The title to the vehicles remains with the originator which is common under Austrian law, given that the lessees would need to be notified otherwise. The originator holds the vehicle title on trust (Treuhand) for the benefit of the issuer. Due to this beneficial ownership, the assets would not fall into the insolvency estate of the seller. This transaction relies on a trust arrangement between the issuer and the originator, allowing the issuer to separate the leased assets from the originator's insolvency estate in case of the originator's insolvency.
A new issue report, including further information on transaction related stress, key rating drivers and rating sensitivities, as well as material sources of information that were used to prepare the rating, is available at www.fitchratings.com.
DUE DILIGENCE USAGE
Fitch was provided with a third party asset portfolio assessment in relation to this rating action.
DATA ADEQUACY
Fitch reviewed the results of the third party assessment conducted on the asset portfolio information, which indicated no adverse findings material to the rating analysis. Fitch believes the sample size and relevance of the tested fields suggest the data provided by the originator for assigning the ratings was of acceptable quality.

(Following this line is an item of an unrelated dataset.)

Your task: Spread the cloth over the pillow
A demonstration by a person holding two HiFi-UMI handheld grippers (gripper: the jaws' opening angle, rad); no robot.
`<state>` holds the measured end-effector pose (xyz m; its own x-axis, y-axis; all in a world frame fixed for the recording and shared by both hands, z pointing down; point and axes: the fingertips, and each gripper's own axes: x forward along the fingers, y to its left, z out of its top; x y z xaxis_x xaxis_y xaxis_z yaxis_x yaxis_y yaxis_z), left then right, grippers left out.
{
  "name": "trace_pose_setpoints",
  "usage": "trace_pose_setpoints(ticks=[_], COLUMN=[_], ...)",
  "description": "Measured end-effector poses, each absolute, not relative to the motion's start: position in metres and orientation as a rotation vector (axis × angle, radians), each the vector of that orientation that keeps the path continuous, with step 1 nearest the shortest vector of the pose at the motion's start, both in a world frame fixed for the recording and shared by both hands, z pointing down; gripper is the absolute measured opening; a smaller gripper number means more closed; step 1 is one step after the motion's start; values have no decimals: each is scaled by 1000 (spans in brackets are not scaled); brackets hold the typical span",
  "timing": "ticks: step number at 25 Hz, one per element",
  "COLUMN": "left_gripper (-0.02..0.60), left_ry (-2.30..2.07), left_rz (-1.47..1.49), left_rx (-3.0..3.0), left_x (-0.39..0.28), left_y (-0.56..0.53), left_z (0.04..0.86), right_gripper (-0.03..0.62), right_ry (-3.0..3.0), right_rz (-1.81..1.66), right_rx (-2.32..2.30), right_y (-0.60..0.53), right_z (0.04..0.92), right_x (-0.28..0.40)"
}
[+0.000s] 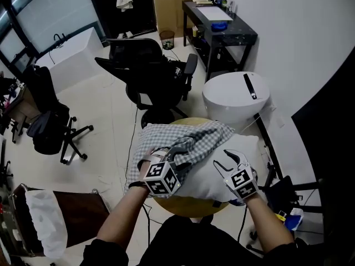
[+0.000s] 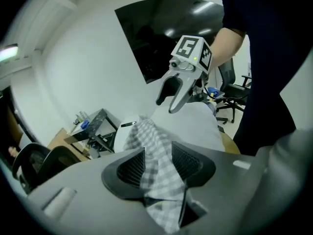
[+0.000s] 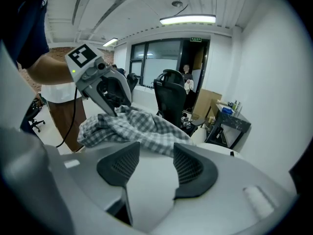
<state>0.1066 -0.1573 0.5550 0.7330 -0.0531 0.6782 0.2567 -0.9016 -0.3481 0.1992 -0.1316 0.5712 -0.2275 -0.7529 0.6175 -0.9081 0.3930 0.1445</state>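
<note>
A grey checked cloth [image 1: 183,140] lies bunched over the far left part of a white pillow [image 1: 208,175], which rests on a small round wooden table [image 1: 188,206]. My left gripper [image 1: 175,151] sits at the cloth's near edge. In the left gripper view a strip of the cloth [image 2: 151,146] runs between the spread jaws of that gripper [image 2: 158,163], loose rather than pinched. My right gripper [image 1: 230,158] hovers over the bare right side of the pillow. Its jaws [image 3: 155,163] stand open with only the pillow [image 3: 151,185] beneath, and the cloth [image 3: 132,126] lies just beyond them.
A black office chair [image 1: 155,76] stands just past the table. A white round drum [image 1: 236,96] sits at the far right, with a black desk [image 1: 219,24] behind it. Another chair [image 1: 50,121] is at the left, and a bin with a white bag [image 1: 41,226] at the near left.
</note>
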Motion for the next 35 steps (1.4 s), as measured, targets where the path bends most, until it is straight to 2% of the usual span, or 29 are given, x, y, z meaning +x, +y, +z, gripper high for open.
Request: trace_pose_setpoints(ticks=[2,9,10,13,14,15,28,35], left_gripper=[190,184,173,65,10,0,0,0], left_ry=[-235,-289,-291,-284,-277,-274,-142,15], left_rz=[-1024,-1169,-1182,-1186,-1175,-1162,-968,-990], left_rx=[-2477,-2330,-2322,-2322,-2334,-2346,-2549,-2567], left_x=[122,140,140,138,138,138,151,159], left_y=[-141,-143,-145,-150,-151,-151,-134,-125], left_z=[566,612,615,615,612,609,533,512], right_gripper=[227,227,227,227,227,227,229,227], right_ry=[-2023,-1987,-1982,-1965,-1957,-1948,-1822,-1861], right_rz=[342,371,372,372,369,365,128,64], right_rx=[1417,1447,1448,1452,1453,1454,1224,1139], right_y=[-133,-134,-134,-134,-135,-136,-154,-180], right_z=[578,585,586,588,588,589,616,632], right_x=[203,208,209,211,212,214,261,285])
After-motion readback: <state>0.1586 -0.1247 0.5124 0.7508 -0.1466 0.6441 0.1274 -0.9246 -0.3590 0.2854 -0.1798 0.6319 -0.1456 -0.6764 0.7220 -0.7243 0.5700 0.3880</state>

Fitch also conducted a review of a small targeted sample of UCLA's origination files and found the information contained in the reviewed files to be adequately consistent with the originator's policies and practices and the other information provided to the agency about the asset portfolio.
Overall, Fitch's assessment of the asset pool information relied upon for the agency's rating analysis according to its applicable rating methodologies indicates that it is adequately reliable.
SOURCES OF INFORMATION
The information below was used in the analysis:
- Lease-by-lease information, stratifications and amortisation profile for the initial transaction portfolio as at 07 October 2015.
- Dynamic quarterly delinquency data for the period from March 2010 to December 2014, split for the main asset categories: 'equipment' and 'vehicles'.
- Half-annual static default data (by defaulted amount and by number of defaults) for the period 1H10 until 2H14, split for the two main asset categories: 'equipment' and 'vehicles'.
- Quarterly recovery vintage data for the period from 1Q10 to 1Q15, split for the two main asset categories: 'equipment' and 'vehicles'.
- Quarterly prepayment data for the period from 1Q10 to 4Q14, split for the main asset categories: 'equipment' and 'vehicles'.